Copy exactly the lines from the start of the data below through the one that carries "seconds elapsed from", and only those.

>>>

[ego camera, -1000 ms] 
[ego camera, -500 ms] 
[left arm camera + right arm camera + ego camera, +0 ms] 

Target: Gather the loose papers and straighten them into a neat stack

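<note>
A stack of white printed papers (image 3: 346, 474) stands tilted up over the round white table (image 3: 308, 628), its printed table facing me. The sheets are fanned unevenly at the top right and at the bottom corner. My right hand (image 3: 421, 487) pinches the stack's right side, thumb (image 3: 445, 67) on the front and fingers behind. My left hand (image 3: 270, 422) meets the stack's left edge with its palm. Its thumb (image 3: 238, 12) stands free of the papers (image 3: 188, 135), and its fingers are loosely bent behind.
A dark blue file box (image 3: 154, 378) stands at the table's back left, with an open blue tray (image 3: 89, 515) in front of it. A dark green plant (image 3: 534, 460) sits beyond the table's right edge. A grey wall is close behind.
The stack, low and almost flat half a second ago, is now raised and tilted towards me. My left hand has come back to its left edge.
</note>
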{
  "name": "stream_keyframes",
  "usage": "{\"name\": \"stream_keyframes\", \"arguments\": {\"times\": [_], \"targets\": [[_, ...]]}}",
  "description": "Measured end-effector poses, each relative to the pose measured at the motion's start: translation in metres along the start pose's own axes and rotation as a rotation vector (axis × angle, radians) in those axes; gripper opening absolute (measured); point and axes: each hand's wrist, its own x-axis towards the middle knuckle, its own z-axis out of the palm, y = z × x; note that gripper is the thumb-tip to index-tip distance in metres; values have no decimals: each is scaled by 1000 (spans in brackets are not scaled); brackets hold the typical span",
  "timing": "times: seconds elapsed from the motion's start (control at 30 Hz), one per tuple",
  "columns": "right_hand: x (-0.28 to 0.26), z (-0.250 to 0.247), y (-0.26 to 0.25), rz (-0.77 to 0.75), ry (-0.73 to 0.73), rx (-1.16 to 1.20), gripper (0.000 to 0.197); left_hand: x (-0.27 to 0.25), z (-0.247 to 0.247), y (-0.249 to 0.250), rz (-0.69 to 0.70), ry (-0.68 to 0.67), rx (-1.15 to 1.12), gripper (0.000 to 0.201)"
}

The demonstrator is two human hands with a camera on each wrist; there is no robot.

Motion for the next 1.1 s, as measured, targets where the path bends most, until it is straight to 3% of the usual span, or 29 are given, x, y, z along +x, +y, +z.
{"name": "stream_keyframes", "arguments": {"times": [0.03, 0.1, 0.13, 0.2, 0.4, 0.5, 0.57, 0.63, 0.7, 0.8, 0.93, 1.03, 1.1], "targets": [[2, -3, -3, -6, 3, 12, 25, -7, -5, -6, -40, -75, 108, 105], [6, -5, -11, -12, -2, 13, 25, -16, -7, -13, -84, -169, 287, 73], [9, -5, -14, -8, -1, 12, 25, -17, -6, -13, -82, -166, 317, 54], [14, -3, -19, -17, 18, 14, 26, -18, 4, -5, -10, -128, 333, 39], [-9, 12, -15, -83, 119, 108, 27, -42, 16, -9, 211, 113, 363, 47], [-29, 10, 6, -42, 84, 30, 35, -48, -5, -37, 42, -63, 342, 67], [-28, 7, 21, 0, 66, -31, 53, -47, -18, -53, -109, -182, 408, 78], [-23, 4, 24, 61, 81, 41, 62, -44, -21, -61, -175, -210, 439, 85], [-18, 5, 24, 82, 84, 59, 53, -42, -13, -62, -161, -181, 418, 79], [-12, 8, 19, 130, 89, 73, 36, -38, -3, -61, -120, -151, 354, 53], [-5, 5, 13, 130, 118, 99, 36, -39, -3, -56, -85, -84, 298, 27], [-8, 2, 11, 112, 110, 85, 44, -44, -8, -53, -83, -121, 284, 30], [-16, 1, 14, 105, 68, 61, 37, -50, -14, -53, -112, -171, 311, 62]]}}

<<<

Response area.
[ego camera, -1000 ms] 
[ego camera, -500 ms] 
[left arm camera + right arm camera + ego camera, +0 ms] 

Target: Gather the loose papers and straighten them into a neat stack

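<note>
A stack of white printed papers (image 3: 346, 474) stands tilted up over the round white table (image 3: 308, 628), its printed table facing me. The sheets are fanned unevenly at the top right and at the bottom corner. My right hand (image 3: 421, 487) pinches the stack's right side, thumb (image 3: 445, 67) on the front and fingers behind. My left hand (image 3: 270, 422) meets the stack's left edge with its palm. Its thumb (image 3: 238, 12) stands free of the papers (image 3: 188, 135), and its fingers are loosely bent behind.
A dark blue file box (image 3: 154, 378) stands at the table's back left, with an open blue tray (image 3: 89, 515) in front of it. A dark green plant (image 3: 534, 460) sits beyond the table's right edge. A grey wall is close behind.
The stack, low and almost flat half a second ago, is now raised and tilted towards me. My left hand has come back to its left edge.
</note>
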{
  "name": "stream_keyframes",
  "usage": "{\"name\": \"stream_keyframes\", \"arguments\": {\"times\": [_], \"targets\": [[_, ...]]}}",
  "description": "Measured end-effector poses, each relative to the pose measured at the motion's start: translation in metres along the start pose's own axes and rotation as a rotation vector (axis × angle, radians) in those axes; gripper opening absolute (measured); point and axes: each hand's wrist, its own x-axis towards the middle knuckle, its own z-axis out of the palm, y = z × x; note that gripper is the thumb-tip to index-tip distance in metres; values have no decimals: each is scaled by 1000 (spans in brackets are not scaled); brackets hold the typical span",
  "timing": "times: seconds elapsed from the motion's start (control at 30 Hz), one per tuple",

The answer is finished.